Expectations for Eased COVID-19 Measures... Pan-China Stock Markets Surge 'Hong Kong Up 5.36%'
[Asia Economy Reporter Kim Bo-kyung] As voices of self-reflection on the side effects of China's 'Zero COVID' policy emerge, the pan-China stock market surged sharply on the 4th amid expectations of easing quarantine measures.
According to Bloomberg, the Hong Kong Hang Seng Index closed at 16,161.14, soaring 5.36% that day. In particular, the Hong Kong H-Share Index (HSCEI), composed of mainland Chinese companies listed in Hong Kong, jumped 6.03%, pushing its weekly gain to over 9%. The Shanghai Composite Index rose 2.43%, and the Shenzhen Component Index increased 2.68% at the close.
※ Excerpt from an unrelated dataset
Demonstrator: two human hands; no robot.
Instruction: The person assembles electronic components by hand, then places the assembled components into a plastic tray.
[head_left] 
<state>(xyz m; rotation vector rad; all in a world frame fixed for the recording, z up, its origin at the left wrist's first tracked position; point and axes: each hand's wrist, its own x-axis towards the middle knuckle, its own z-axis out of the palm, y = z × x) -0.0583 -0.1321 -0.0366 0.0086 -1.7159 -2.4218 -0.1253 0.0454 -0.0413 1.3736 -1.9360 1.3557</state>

Earlier, on the 1st and 2nd, the Chinese stock market showed strength as unconfirmed posts about the authorities possibly relaxing the strict Zero COVID policy spread on social media. However, when the National Health Commission of China (NHC) stated that it would maintain the Zero COVID policy, the market fell sharply on the 3rd.
According to the state-run Global Times on the 4th, the NHC emphasized at a meeting on the 2nd that efforts should be made to minimize the scope of quarantine controls and to implement 'precision quarantine' that involves the smallest sacrifice in the shortest time.
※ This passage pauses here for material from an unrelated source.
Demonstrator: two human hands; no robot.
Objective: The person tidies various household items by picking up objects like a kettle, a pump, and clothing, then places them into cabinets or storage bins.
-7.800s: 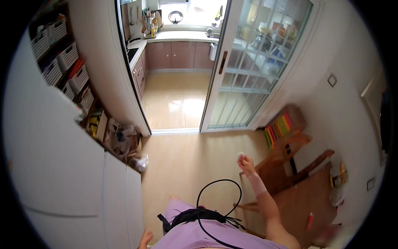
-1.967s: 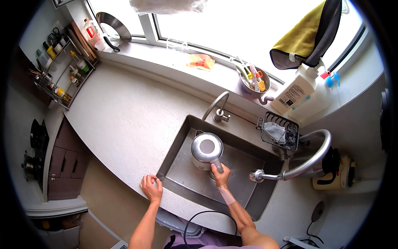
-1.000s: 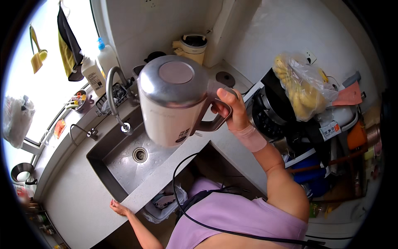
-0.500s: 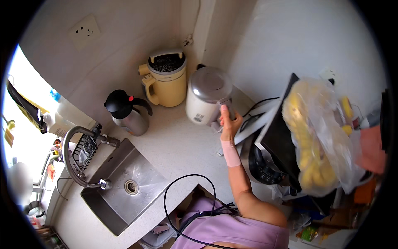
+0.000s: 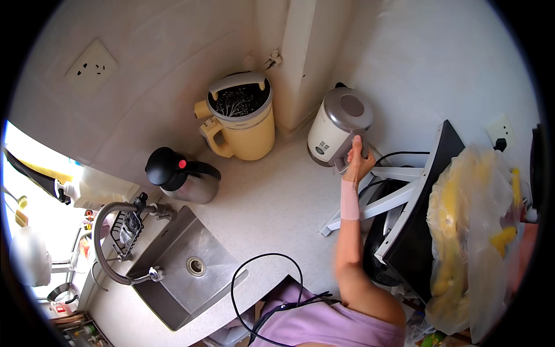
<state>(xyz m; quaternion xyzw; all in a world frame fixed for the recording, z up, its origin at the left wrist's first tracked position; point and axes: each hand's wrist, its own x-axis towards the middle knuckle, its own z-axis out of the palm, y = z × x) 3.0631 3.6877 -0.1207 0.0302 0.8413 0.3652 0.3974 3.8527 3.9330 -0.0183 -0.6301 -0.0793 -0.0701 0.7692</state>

This reflects a move to correct mistakes where excessively strict quarantine measures led to property damage and loss of life. The Global Times also reported that voices pledging precision quarantine have emerged regionally in Henan Province, Inner Mongolia Autonomous Region, Gansu Province, and others.
Despite the Chinese authorities not officially confirming any easing of Zero COVID, the pan-China stock market surged. However, uncertainty is expected to persist in the Chinese stock market until a definitive announcement on easing the Zero COVID policy is made.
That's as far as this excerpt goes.